Die Unruhestifter skandierten: "Belgische Hooligans. Wir sind hier zu Hause" und "Alle gemeinsam gegen den Islamischen Staat". Medien vor Ort berichteten von ausländerfeindlichen Slogans und vereinzelten Hitlergrüßen. Bald rückten noch mehr Polizisten zur Sicherung des Platzes an und trennten die Hooligans von den übrigen Anwesenden. Nach Einschätzung von Zeugen vor Ort schien es sich um Rechtsextreme zu handeln. Die Polizei sperrte den Platz Berichten zufolge ab. Trotz der Absage des geplanten Gedenkmarschs 'Gegen die Angst' für die Opfer der Terroranschläge hatten sich viele Menschen an der Börse versammelt.

Der Brüsseler Bürgermeister Yvan Mayeur zeigte sich entsetzt: "Ich bin schockiert über den Vorfall, festzustellen, dass solche Widerlinge anreisen, um die Bewohner an ihren Gedenkorten zu provozieren." Die Behörden seien darüber informiert worden, dass mit den Störern zu rechnen sei. Dennoch sei die Anreise nicht verhindert worden, beklagte Mayeur, der von der belgischen Regierung Konsequenzen forderte.
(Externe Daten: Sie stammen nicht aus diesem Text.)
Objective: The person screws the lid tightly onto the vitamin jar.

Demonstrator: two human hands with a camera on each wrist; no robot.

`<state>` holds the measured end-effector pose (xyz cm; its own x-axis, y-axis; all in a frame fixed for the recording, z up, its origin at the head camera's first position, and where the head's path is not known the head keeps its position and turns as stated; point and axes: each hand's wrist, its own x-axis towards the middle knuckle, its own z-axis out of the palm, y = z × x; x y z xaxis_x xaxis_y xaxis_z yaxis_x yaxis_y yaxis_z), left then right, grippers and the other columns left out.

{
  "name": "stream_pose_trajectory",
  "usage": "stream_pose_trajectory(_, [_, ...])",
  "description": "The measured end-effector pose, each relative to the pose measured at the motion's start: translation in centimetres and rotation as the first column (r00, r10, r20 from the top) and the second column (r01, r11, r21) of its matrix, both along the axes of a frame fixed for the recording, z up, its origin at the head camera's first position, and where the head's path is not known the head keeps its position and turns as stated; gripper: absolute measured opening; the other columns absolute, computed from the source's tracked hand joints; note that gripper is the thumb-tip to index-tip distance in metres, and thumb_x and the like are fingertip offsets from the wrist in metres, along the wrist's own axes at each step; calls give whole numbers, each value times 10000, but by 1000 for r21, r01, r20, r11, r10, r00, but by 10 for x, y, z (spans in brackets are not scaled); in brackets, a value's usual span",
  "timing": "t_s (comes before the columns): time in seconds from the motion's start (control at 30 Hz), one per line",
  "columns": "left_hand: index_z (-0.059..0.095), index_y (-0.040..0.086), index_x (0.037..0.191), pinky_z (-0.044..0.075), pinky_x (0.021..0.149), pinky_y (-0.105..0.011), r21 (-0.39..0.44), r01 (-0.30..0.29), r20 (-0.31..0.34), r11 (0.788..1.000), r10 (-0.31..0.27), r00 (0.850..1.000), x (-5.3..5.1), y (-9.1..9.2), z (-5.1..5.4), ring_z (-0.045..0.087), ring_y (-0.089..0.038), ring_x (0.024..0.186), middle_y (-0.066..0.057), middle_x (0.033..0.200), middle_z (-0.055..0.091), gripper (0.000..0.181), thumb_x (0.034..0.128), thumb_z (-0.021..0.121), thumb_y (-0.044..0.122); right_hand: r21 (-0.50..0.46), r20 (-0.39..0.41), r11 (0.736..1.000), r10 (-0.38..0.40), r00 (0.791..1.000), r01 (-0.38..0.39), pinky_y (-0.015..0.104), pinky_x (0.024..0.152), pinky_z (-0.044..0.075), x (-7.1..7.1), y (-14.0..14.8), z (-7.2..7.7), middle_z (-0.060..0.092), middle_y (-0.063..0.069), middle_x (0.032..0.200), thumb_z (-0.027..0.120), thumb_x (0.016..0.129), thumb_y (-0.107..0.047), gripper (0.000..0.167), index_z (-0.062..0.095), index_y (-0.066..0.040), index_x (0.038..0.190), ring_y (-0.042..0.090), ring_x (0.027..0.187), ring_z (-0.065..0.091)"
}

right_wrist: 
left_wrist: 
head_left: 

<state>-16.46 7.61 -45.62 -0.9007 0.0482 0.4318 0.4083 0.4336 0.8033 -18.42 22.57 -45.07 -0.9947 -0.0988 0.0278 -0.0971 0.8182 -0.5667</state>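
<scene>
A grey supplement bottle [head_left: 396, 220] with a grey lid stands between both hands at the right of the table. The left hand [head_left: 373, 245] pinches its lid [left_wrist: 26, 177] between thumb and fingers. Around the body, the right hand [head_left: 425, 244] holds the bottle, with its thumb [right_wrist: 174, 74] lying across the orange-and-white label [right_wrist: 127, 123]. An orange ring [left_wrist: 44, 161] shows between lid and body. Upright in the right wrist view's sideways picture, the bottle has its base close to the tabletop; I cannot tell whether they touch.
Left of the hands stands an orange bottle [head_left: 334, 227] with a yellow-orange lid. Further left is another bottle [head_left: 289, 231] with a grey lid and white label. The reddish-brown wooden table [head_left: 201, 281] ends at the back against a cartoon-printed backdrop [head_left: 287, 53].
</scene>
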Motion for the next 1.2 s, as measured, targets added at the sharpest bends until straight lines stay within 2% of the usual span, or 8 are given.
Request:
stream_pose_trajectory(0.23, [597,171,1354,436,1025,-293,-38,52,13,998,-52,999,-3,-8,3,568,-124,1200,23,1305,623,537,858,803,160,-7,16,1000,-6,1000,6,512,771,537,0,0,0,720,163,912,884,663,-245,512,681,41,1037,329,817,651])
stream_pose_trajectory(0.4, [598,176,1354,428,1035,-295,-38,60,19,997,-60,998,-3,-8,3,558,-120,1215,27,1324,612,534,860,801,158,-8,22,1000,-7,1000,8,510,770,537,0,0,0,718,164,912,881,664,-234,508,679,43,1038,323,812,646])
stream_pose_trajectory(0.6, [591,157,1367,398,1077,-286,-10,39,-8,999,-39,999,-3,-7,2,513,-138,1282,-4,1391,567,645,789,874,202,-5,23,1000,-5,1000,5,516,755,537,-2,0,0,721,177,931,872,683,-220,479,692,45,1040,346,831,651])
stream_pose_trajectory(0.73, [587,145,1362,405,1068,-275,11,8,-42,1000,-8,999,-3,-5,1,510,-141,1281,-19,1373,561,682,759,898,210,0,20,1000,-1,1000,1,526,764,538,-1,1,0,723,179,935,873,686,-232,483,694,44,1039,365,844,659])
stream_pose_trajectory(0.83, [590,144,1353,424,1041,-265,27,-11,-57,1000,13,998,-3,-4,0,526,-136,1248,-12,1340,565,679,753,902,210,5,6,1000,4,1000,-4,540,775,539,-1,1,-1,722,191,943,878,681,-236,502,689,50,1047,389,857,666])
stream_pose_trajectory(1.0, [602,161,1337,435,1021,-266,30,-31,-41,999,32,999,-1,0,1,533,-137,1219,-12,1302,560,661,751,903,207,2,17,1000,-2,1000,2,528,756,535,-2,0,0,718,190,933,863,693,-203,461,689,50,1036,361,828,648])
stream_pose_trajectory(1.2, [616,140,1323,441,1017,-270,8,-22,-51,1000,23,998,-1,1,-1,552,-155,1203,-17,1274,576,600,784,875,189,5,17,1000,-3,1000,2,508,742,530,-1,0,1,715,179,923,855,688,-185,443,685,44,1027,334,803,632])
Bei den Anschlägen am Brüsseler Flughafen und in einer Metrostation hatten Selbstmordattentäter am Dienstag 28 unschuldige Menschen getötet. Die Börse in der Brüsseler Innenstadt ist in den Tagen danach zum Ort des Gedenkens geworden, an dem Menschen Blumen niederlegen und Kerzen aufstellen. Die Fassade des Gebäudes und der Boden davor sind mit Trauerbotschaften in Kreide bedeckt.